Performance Improvements | Polyarc Unreal Engine Vision OS Fork

Performance Analysis & Improvements

This page dives into some of details of our changes to provide context for the performance improvements.

Glassbreakers targets 90Hz rendering on Apple Vision Pro, requiring a GPU frame time of approximately 10ms (including system overhead). Using stock UE 5.5, a simple sample scene measured at 14.4ms, well over budget.

Here's an overview of how we reduced this to 4.15ms, a 71% reduction in frame cost, while also reducing frame buffer memory by 65%!

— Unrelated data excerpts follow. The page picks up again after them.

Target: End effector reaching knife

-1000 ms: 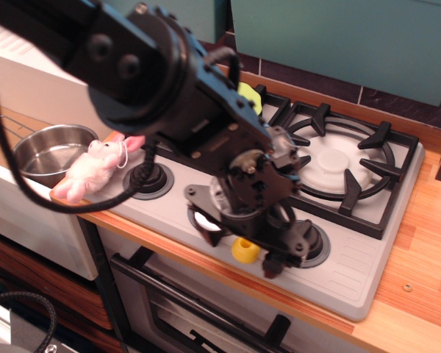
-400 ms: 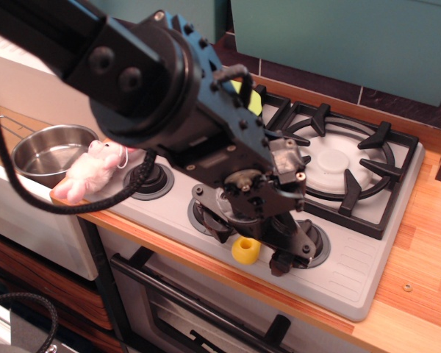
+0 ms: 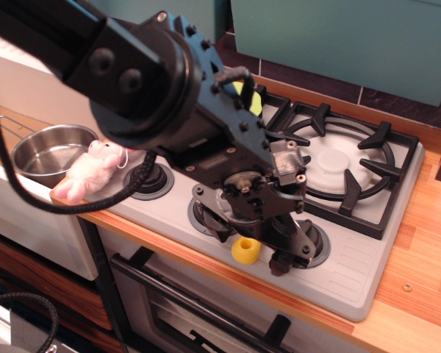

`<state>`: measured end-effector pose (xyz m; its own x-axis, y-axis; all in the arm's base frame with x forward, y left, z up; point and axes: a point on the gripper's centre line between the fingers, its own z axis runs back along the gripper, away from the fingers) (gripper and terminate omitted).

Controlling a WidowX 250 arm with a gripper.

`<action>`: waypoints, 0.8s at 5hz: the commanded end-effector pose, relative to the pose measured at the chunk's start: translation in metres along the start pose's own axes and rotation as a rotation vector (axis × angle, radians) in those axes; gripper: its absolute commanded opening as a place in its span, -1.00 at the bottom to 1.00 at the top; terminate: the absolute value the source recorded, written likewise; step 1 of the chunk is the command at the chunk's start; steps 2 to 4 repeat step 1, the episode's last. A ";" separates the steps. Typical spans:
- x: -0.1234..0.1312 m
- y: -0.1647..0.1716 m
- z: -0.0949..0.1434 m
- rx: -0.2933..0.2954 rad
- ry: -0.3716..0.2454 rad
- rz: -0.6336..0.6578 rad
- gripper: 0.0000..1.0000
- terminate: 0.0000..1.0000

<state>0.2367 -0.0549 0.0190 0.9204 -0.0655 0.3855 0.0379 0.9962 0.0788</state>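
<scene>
The end effector (image 3: 251, 246), a bulky black head with screws and cables, hangs over the front edge of the grey toy stove (image 3: 353, 279). Its two dark fingers stand apart, one finger (image 3: 283, 261) to the right of the knife and the other to its left. Of the knife (image 3: 245, 250) only the chunky yellow handle end with its hole shows, low between the fingers. The grey blade is hidden under the head. I cannot tell whether the fingers touch the handle.
A black stove knob (image 3: 148, 179) sits left of the head, another (image 3: 317, 241) right behind it. A black burner grate (image 3: 345, 158) is at the back right. A steel pot (image 3: 48, 151) and a pink-white plush toy (image 3: 92, 168) lie at the left. A yellow-green item (image 3: 250, 99) peeks out behind the arm.
Since a second ago the head has shifted a little to the right and turned over the yellow handle. In the last half second it has hardly moved.
</scene>
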 end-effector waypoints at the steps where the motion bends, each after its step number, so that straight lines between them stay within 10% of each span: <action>1: -0.003 0.000 -0.011 0.005 0.028 0.033 1.00 1.00; 4: -0.003 0.000 -0.011 0.005 0.028 0.033 1.00 1.00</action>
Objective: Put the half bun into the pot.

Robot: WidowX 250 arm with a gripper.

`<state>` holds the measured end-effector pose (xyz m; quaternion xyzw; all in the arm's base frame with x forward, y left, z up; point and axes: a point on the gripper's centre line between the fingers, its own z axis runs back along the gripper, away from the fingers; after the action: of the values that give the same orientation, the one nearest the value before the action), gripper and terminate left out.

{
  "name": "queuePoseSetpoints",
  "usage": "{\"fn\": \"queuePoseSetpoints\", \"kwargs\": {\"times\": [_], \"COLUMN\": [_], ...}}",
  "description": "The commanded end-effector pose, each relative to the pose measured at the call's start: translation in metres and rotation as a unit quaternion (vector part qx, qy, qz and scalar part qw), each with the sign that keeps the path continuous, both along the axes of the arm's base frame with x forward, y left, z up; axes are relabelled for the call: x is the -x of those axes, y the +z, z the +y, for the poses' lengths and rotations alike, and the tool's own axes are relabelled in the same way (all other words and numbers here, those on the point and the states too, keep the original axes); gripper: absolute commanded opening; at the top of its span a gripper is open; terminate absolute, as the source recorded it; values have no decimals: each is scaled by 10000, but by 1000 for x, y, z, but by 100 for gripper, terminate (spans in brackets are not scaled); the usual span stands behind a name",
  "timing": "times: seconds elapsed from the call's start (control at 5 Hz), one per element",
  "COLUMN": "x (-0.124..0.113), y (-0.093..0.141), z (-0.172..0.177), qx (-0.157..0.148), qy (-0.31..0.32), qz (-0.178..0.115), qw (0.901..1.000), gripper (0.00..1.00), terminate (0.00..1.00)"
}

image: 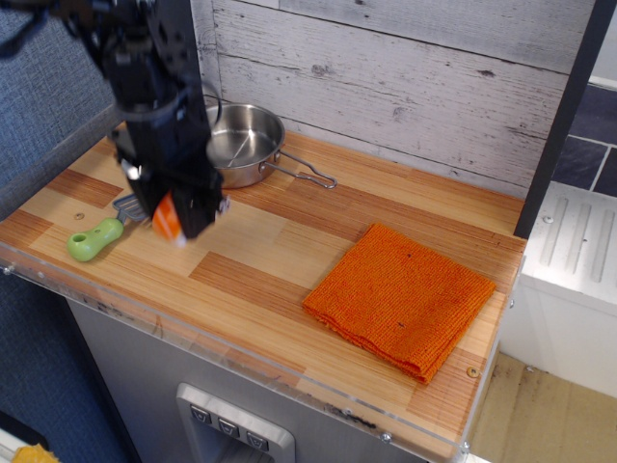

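Hand [181, 214] pinched on the half bun [168, 219], which shows as an orange and white patch between the dark fingers; bun is clear of the counter [289, 241], held in the air above the left part of the boards, just in front of the pot [241, 143]; frame is somewhat blurred around the arm, so the exact finger contact cannot be read. Progress, as judged: pick-up is done, bun is lifted; the carry to the pot is partway; the release into the pot is not yet done; pot looks empty as far as its visible inside shows, though the arm hides its left rim. What is left: bring the bun over the pot's opening, lower it inside the low wall, spread the fingers. Surroundings: green-handled spatula [94, 239] lies on the counter to the left of the hand and below it, its grey blade partly hidden behind the hand; it is not on the line between bun and pot. Folded orange cloth [400, 297] lies well apart to the right, out of the way. Pot's wire loop handle [307, 176] points right along the counter, away from the hand. Planked wall stands close behind the pot, so room behind it is short; nothing else seen between bun and pot.
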<state>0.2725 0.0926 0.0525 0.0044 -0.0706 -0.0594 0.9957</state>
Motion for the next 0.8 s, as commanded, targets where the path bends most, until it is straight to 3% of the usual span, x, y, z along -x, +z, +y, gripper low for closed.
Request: {"fn": "queuePoseSetpoints", "kwargs": {"times": [0.0,0.4,0.6], "x": [-46,-91,-110], "y": [31,32,22], "z": [17,45,39], "qx": [93,151,55], "qy": [153,371,344], "qz": [-529,-665,-613], "qw": [9984,9970,9975], "gripper": [0,0,0], "terminate": [0,0,0]}}
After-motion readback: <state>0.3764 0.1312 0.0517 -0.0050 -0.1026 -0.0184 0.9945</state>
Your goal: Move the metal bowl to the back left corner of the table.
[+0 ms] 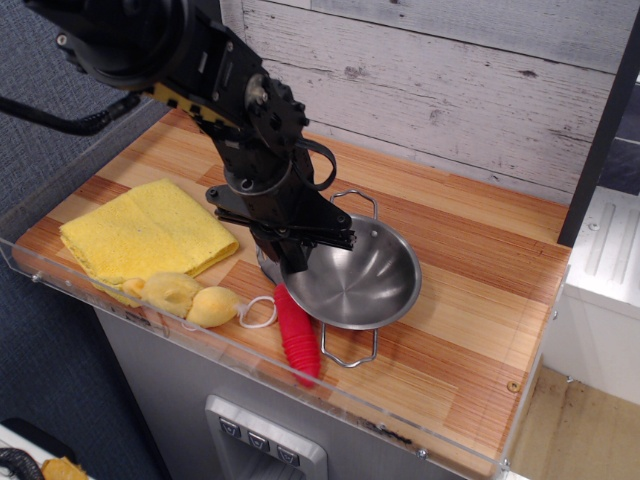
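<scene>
One gripper [283, 258], mine, black, coming down from the upper left, fingers clamped on the left rim of the metal bowl [352, 278]. Bowl sits near the middle of the table [470, 330], toward the front edge, slightly tilted, open side up and facing the camera. Cannot tell if its underside fully touches the wood. Two wire loop handles visible: one at the back rim [355, 199], one at the front rim [350, 350], the front one lying over the planks. Red ribbed handle-shaped object [296, 335] lies just beside the bowl on its left front, touching or nearly touching the rim, pointing toward the acrylic edge. White loop of cord [260, 312] just left of the red thing, next to two pale yellow lumpy pieces [190, 298]. Yellow cloth [145, 230] folded flat at the front left of the table, well apart from the bowl. Whitewashed plank wall [450, 80] behind. Back left corner of the table partly hidden by my arm [190, 60].
</scene>
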`<action>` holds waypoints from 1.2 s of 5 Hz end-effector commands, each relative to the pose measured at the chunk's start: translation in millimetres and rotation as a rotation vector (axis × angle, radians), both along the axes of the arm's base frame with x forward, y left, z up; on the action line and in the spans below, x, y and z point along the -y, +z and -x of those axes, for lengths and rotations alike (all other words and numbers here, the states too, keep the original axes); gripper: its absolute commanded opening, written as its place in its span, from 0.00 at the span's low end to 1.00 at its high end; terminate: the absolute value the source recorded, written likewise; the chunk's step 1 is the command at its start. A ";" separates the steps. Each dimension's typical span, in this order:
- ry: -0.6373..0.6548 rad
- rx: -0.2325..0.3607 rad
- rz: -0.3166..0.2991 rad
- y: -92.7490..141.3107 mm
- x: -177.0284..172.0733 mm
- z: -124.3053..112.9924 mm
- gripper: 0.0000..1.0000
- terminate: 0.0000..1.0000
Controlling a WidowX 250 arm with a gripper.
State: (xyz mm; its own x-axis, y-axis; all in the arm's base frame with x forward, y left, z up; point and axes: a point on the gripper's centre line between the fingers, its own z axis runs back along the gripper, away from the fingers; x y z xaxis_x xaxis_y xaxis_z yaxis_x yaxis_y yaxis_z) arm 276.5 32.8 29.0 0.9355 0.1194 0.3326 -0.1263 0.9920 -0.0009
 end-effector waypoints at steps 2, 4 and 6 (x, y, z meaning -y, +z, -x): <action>-0.075 0.118 -0.015 64.0 -22.3 -32.1 0.00 0.00; -0.002 0.145 -0.064 78.3 -69.8 -57.4 0.00 0.00; 0.069 0.138 -0.108 72.6 -109.5 -76.1 0.00 0.00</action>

Initial frame timeline: 14.4ms

Breaking down this frame time, we found:

The main viewport (10.7ms) render pass was not optimized for tile-based deferred rendering.
Inverting alpha for passthrough was performed as a separate pass, taking 2ms, but could be replaced with a significantly cheaper method.
There were redundant copies from temporary buffers to an intermediate swap chain (0.7ms).
Finally, the color & depth buffers were copied to the actual swap chain (1ms).

Glossary

Tile-Based Deferred Rendering

Apple Silicon GPUs use a tile-based deferred rendering (TBDR) architecture. This means the frame is divided into smaller tiles, each processed independently on a GPU core. Instead of rendering directly to system memory, which is slow and energy-intensive, each tile is rendered in fast, on-chip tile memory. Once a tile is complete, its results are stored in main memory. If subsequent render encoders need to build on a previous encoder's output, the data must be loaded back from main memory into tile memory.

A render loop not optimized for TBDR can cause major performance losses, and this was the root cause of most initial performance issues we found.

For more details about optimizing for TBDR, see Apple's documentation: Tailor your apps for Apple GPUs and tile-based deferred rendering

Main Viewport Rendering (10.7ms)

Since the majority of the frame time (10.7ms) is spent rendering the main viewport, we'll examine this first.

Timeline of main viewport rendering

The main issues were:

Separately rendering each eye
Very high memory bandwidth load caused by render target/encoder setup
Unnecessary render target memory usage

Separately Rendered Eyes

The Issue

The stock renderer drawas each eye sequentially using two different encoders to a side-by-side render target.

Because each eye is rendered separately, the CPU must issue separate draw calls for each eye. Rendering both eyes together would halve the number of draw calls, reducing CPU cost.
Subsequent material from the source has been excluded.